Or £380 sans-PID which is roughly what you can get the Silvia for no? It's a shame that they don't really seem interested in the European market and I don't think there's anywhere you can get them here here in the UK which makes the Silvia a safer bet.

Hope you enjoy your new setup Liz


----------



## Daren (Jan 16, 2012)

Well done Lizp! I have the same set up.... In my opinion you are now in the cool club!

I'm sure you will have a great time getting to know your new baby. Don't forget some fresh beans (Hasbean are ace).

Sent from my GT-I9100 using Tapatalk 2


----------



## mike 100 (Jul 15, 2010)

Well done Liz, who said Libran's were indecisive! enjoy your new gear, and let us know how you get on.

Regards

Mike


----------



## reneb (Nov 2, 2011)

LizP said:


> I was also talked into purchasing the Rancilio Rocky opposed to the Vario Mahlkonig, I think it will suit my needs for the time being and it's a bit gentler on my bank balance


hi liz - as a matter of interest, was this just based on price, or were there other reasons the rocky was recommended over the mahlkonig?


----------



## Tryfan (Apr 11, 2012)

reneb said:


> hi liz - as a matter of interest, was this just based on price, or were there other reasons the rocky was recommended over the mahlkonig?


It would be interesting to hear what Liz has to say on the question, but this post on the HasBean forum might be useful in the mean time.


----------



## fatboyslim (Sep 29, 2011)

In my very limited experience, I think the Rocky is a bit outdated and now over priced as you can pick up a second hand Mazzer for around the same price.

Did you go doser or non-doser? As a positive the Rocky is built to last and has a great motor (according to coffee geek).


----------



## reneb (Nov 2, 2011)

the hasbean post seems pretty contradictory, but then again i suppose you're likely to get differing views. i'm still looking for a decent grinder, just for espresso so the whole issue of switching between grinds is not an issue. the rocky is obviously a bit long in the tooth, but a lot of people seem to rate it. the only issue i guess is that it's not stepless. i'm also thinking about a eureka mignon and possibly a baratza virtuoso, but i'm leaning towards the mignon or rocky at the moment.


----------



## fatboyslim (Sep 29, 2011)

reneb said:


> the hasbean post seems pretty contradictory, but then again i suppose you're likely to get differing views. i'm still looking for a decent grinder, just for espresso so the whole issue of switching between grinds is not an issue. the rocky is obviously a bit long in the tooth, but a lot of people seem to rate it. the only issue i guess is that it's not stepless. i'm also thinking about a eureka mignon and possibly a baratza virtuoso, but i'm leaning towards the mignon or rocky at the moment.

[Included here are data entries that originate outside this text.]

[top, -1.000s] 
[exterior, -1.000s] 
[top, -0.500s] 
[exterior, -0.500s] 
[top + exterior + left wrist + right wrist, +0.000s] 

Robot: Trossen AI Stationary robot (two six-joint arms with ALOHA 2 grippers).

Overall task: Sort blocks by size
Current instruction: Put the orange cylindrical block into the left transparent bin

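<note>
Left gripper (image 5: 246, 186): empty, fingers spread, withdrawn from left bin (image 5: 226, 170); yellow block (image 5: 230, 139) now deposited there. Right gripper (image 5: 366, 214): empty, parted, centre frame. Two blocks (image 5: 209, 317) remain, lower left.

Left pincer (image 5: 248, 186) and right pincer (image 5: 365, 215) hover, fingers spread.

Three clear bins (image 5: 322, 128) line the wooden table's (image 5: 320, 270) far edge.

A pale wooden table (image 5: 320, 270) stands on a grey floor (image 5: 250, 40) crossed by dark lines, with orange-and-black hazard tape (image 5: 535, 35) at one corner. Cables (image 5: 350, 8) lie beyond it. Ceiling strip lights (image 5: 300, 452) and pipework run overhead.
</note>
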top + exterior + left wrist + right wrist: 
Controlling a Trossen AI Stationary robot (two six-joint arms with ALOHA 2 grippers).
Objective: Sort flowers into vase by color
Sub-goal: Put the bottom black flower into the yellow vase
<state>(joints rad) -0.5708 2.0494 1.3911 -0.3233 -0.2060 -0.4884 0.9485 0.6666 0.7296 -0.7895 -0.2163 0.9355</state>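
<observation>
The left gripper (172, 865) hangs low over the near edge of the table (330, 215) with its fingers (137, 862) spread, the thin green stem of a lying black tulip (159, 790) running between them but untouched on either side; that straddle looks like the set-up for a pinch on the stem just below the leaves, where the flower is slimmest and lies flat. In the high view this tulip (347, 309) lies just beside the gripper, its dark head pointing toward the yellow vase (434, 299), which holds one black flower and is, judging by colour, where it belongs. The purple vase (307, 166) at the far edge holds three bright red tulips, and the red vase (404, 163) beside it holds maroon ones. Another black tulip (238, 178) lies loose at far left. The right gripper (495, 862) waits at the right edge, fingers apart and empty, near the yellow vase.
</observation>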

I really would consider a used Mazzer if you only want a grinder for espresso. I managed to pick mine up quite cheap and with brand new burrs included.

Still in the process of seasoning these burrs but it really is built like a tank and will hopefully keep grinding for many years to come.


----------



## reneb (Nov 2, 2011)

I'd love to get a masser but don't really have the space - the mignon seems a very good grinder so when I've got the funds, that's probably what I'll plump for, if not the rocky - afraid I'm another libran


----------



## LizP (Oct 17, 2011)

reneb said:


> hi liz - as a matter of interest, was this just based on price, or were there other reasons the rocky was recommended over the mahlkonig?


The answer to this is a bit pathetic. After spending the whole weekend trawling the internet I think I just got caught up in the excitement of ordering my Sylvia so when it was suggested I just went along with it. I had previously looked at it and new that it didn't have rave reviews but then I also new that some people get along just fine with it.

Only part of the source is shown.